_WORK REQUEST_
All the lines below need to be transcribed exactly. Pictures get left out.

_DATA EXCERPT_
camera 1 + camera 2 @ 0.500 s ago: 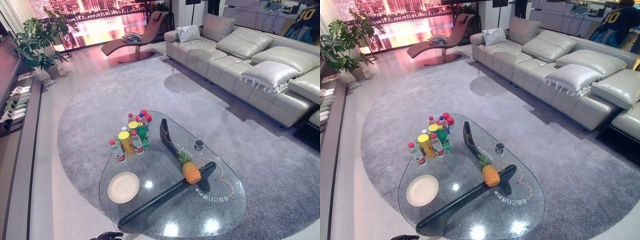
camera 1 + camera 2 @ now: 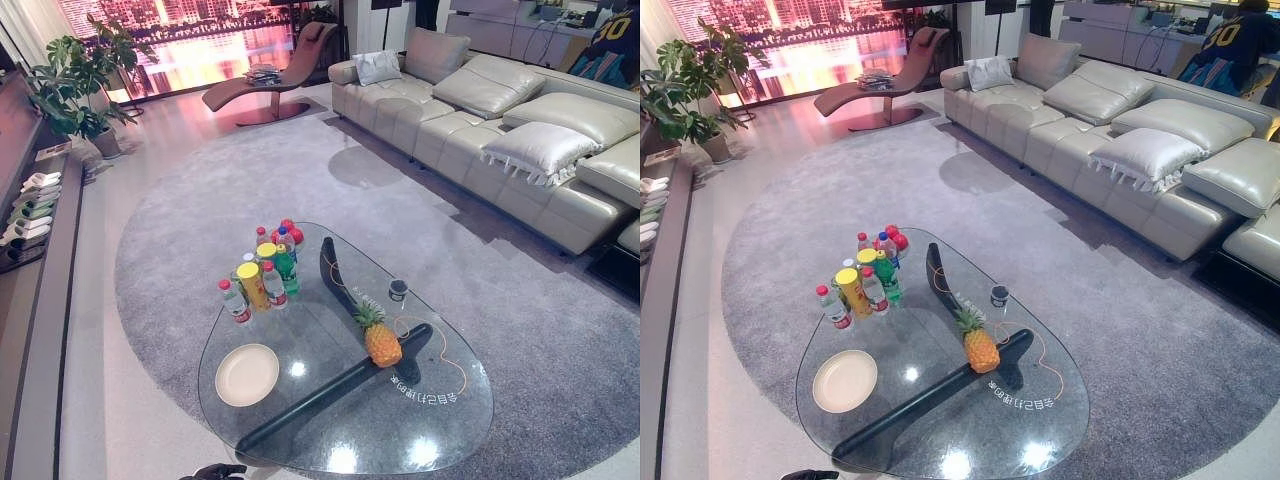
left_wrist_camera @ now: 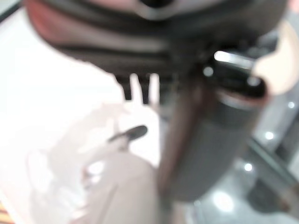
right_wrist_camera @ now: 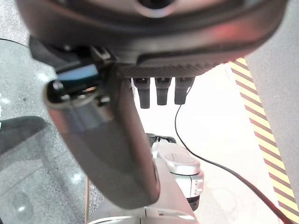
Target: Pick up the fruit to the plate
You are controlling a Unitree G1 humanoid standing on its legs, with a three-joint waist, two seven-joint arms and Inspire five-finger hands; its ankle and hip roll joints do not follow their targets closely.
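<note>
My left hand (image 2: 218, 470) hangs low at the near edge of the counter (image 2: 440, 440), short of everything on it. In its own wrist view the fingers (image 3: 140, 88) point straight down, relaxed and holding nothing. My right hand (image 4: 154, 56) also hangs at my side with its fingers (image 4: 161, 93) straight and loose, nothing between them and the thumb.

The pineapple (image 2: 381, 338) stands upright well ahead of both hands, toward my right, on the glass above the dark curved base (image 2: 330, 390) that shows through it. The plate (image 2: 247, 374) lies bare, ahead of my left hand and nearer to it than the fruit is; the two are well apart. Farther off past the plate stands a cluster of bottles and cans (image 2: 262, 270), and a small dark jar (image 2: 398, 290) sits just beyond the pineapple.

The step in hand is the reach, and I judge the task barely begun. The right hand looks the better choice, since the fruit lies on its side. I would bring it in from the side, spread wide, and close around the body below the leafy crown, since the leaves would likely give poor purchase. The fruit looks heavy and rough, so a full wrap seems safer than a fingertip pinch. I should keep clear of the jar on the approach.
</note>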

_EXERCISE RESULT_
camera 1 + camera 2 @ 0.500 s ago: 
camera 1 + camera 2 @ now: 
left_wrist_camera @ now: 
right_wrist_camera @ now: 
Target: Pick up the fruit to the plate
You are controlling a Unitree G1 humanoid standing on its legs, with a three-joint waist, two seven-joint arms and Inspire five-finger hands; its ankle and hip roll joints do not follow their targets closely.
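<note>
My left hand (image 2: 218, 470) hangs low at the near edge of the counter (image 2: 440, 440), short of everything on it. In its own wrist view the fingers (image 3: 140, 88) point straight down, relaxed and holding nothing. My right hand (image 4: 154, 56) also hangs at my side with its fingers (image 4: 161, 93) straight and loose, nothing between them and the thumb.

The pineapple (image 2: 381, 338) stands upright well ahead of both hands, toward my right, on the glass above the dark curved base (image 2: 330, 390) that shows through it. The plate (image 2: 247, 374) lies bare, ahead of my left hand and nearer to it than the fruit is; the two are well apart. Farther off past the plate stands a cluster of bottles and cans (image 2: 262, 270), and a small dark jar (image 2: 398, 290) sits just beyond the pineapple.

The step in hand is the reach, and I judge the task barely begun. The right hand looks the better choice, since the fruit lies on its side. I would bring it in from the side, spread wide, and close around the body below the leafy crown, since the leaves would likely give poor purchase. The fruit looks heavy and rough, so a full wrap seems safer than a fingertip pinch. I should keep clear of the jar on the approach.
</note>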

The answer given above is complete as it stands.